Die Frau unterbrach meinen Gedankengang, indem sich unsere Blicke flüchtig trafen. „Nun, haben Sie bereits einmal in diesem Bereich gearbeitet, in der Tierindustrie?“, fragte sie mich. In ihren Augen war nicht der Hauch von Sex.
Mein Gott, was für ein Schauspiel, konnte die Braut etwa nicht lesen? Siehe Lebenslauf, wollte ich sagen, unterließ es aber. „Nein, aber ich liebe es, neue Erfahrungen zu sammeln.“
„Sie sind dann quasi Neueinsteiger?“
„Ja!“
„Mögen Sie Tiere?“, fragte mich die Frau nochmals.
„Ja, insbesondere tote!“, rutschte es aus mir heraus. Einen Moment lang dachte ich, dass mich die Frau für verrückt hält, wenn ich das sage, aber dann fiel mir ein, wo ich hier war.

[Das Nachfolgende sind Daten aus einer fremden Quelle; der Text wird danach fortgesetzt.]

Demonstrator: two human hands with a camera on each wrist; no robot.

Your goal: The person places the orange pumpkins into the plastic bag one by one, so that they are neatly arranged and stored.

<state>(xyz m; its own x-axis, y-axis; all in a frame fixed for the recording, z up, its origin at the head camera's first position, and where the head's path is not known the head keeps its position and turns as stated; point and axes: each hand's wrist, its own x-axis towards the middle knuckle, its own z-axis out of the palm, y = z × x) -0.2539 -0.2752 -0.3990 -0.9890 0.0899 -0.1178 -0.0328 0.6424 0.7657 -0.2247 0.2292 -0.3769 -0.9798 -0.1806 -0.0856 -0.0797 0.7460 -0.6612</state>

„Möchten Sie mich jetzt noch etwas fragen?“, sagte sie, neigte sich vor und tippte mit dem Zeigefinger auf den Tisch.
„Nein.“
„Okay. Um das Gespräch abzurunden, möchte ich Ihnen noch etwas über uns erzählen. Wir arbeiten Klientenzentriert. Das heißt, dass wir nicht nur jedes Tier einzeln kremieren, sondern auch die Angehörigen vor, aber auch nach der Einäscherung begleiten. So gewährleisten wir, dass sich ein jeder Mensch von seinem Liebling, sei es eine Katze oder ein Hund, friedvoll verabschieden kann. Weiters stellen wir auch Urnen zur Verfügung, damit die Asche – zu 100% nur die Asche des jeweiligen Tieres – mit nach Hause genommen werden kann.“
Plötzlich wurde es mir schwarz vor Augen, und ich saß schwankend da, als wäre ich noch betrunken. Ich war es wohl auch noch. Da kam es mir gelegen, dass die Frau sich von mir verabschieden wollte. Schwitzend, von der Hitze und einem Kater geplagt, stand ich auf von dem Tisch, an dem ich mich selbst belogen hatte, verabschiedete mich und verließ die Szenerie.